Aim of the exercise
Each line that has the string "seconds" must be copied from the records below.

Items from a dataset
== Segment start ==

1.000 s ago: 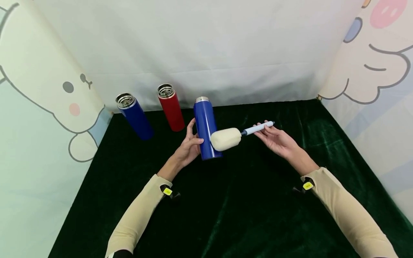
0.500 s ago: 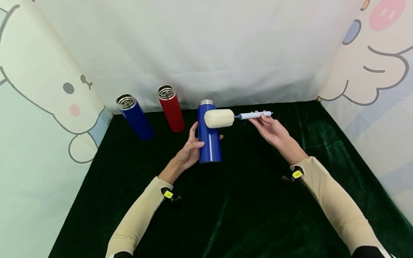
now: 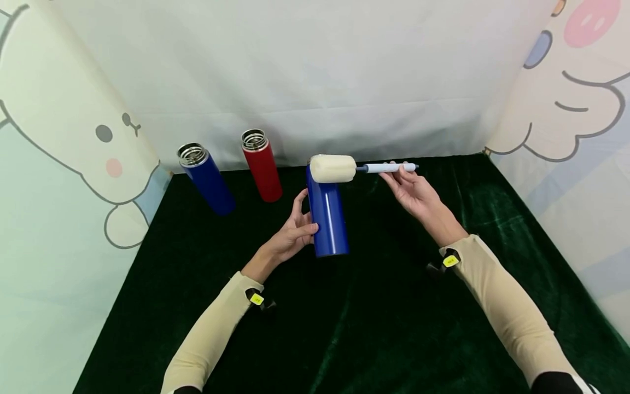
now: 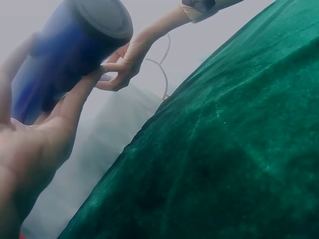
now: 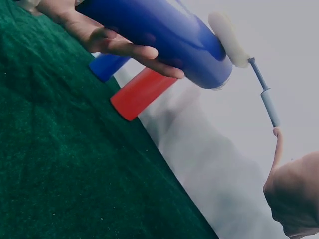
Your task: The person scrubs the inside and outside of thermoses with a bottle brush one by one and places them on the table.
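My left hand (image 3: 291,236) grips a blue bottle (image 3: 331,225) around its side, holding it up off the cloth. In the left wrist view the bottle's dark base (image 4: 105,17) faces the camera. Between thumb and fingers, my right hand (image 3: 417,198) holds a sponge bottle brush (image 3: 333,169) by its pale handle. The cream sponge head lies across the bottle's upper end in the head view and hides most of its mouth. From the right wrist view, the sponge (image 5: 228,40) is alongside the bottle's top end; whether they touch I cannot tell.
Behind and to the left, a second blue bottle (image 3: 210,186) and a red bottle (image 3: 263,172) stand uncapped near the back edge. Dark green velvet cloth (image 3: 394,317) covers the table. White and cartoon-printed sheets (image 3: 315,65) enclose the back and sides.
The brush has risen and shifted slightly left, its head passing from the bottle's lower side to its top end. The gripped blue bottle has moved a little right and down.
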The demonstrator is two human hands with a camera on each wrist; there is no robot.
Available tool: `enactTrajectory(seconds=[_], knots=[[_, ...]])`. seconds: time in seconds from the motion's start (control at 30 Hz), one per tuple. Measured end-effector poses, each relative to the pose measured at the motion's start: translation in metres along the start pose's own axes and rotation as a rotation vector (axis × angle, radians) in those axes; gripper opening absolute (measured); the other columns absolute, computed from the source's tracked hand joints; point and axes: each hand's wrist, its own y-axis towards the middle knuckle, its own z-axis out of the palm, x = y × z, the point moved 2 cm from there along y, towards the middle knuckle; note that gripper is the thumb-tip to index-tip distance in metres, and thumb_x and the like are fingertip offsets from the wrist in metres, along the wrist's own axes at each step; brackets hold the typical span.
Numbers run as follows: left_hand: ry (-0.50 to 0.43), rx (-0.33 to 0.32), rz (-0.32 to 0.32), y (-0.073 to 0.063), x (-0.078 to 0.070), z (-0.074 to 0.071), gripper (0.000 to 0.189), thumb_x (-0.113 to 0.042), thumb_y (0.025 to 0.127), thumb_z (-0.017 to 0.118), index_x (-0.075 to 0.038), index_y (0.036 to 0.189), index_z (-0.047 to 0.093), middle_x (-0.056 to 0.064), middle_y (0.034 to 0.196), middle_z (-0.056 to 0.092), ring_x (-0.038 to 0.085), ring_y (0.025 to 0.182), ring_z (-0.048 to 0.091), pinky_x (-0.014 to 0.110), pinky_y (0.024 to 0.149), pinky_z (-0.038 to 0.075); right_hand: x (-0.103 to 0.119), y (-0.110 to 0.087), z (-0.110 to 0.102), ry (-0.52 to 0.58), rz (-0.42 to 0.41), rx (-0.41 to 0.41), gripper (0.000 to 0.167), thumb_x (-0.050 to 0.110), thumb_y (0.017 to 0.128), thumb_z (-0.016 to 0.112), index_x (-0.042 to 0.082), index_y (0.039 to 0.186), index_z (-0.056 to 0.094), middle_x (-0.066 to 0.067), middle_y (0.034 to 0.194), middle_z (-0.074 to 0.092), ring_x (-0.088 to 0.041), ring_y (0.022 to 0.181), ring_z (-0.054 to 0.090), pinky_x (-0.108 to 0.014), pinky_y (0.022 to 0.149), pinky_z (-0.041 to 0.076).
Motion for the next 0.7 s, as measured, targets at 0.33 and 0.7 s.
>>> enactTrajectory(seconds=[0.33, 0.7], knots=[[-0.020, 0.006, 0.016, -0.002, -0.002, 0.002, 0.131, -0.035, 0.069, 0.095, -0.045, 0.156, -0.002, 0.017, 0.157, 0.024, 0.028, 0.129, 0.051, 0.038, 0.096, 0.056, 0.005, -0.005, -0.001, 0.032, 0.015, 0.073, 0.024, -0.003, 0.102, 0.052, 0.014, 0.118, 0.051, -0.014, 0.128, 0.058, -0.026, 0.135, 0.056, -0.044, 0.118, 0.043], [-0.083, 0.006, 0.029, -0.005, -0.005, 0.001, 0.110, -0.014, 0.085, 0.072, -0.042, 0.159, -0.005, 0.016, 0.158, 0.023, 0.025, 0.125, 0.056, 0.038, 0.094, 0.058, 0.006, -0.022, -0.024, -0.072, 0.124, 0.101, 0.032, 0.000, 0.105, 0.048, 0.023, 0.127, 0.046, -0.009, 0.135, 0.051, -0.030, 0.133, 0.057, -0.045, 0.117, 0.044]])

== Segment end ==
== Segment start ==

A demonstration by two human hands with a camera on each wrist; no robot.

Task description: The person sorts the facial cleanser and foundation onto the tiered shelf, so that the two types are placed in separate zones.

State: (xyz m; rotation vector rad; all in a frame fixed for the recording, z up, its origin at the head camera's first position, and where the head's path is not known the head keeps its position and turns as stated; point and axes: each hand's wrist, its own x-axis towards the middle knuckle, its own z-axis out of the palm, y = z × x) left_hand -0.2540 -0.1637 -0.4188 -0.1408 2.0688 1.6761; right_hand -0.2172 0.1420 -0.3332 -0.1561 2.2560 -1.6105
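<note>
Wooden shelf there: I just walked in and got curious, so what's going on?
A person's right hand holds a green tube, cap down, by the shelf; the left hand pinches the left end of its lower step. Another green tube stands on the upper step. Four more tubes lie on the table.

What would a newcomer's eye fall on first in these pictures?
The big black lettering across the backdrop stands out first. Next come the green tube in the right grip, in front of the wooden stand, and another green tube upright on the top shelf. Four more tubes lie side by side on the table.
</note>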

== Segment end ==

Solution to the problem
Available tool: `enactTrajectory(seconds=[_], knots=[[_, ...]])`. seconds: time in seconds from the motion's start (control at 30 Hz), one per tuple. Measured end-effector poses, each relative to the pose measured at the motion's start: translation in metres along the start pose's own axes and rotation as a rotation vector (axis × angle, radians) in those axes; gripper opening absolute (measured); the other columns absolute, computed from the source's tracked hand joints; point and axes: each hand's wrist, its own y-axis towards the middle knuckle, its own z-axis out of the palm, x = y × z, the point moved 2 cm from there along y, towards the middle knuckle; note that gripper is the thumb-tip to index-tip distance in metres, and thumb_x and the like are fingertip offsets from the wrist in metres, along the wrist's own axes at each step; brackets hold the typical span.
>>> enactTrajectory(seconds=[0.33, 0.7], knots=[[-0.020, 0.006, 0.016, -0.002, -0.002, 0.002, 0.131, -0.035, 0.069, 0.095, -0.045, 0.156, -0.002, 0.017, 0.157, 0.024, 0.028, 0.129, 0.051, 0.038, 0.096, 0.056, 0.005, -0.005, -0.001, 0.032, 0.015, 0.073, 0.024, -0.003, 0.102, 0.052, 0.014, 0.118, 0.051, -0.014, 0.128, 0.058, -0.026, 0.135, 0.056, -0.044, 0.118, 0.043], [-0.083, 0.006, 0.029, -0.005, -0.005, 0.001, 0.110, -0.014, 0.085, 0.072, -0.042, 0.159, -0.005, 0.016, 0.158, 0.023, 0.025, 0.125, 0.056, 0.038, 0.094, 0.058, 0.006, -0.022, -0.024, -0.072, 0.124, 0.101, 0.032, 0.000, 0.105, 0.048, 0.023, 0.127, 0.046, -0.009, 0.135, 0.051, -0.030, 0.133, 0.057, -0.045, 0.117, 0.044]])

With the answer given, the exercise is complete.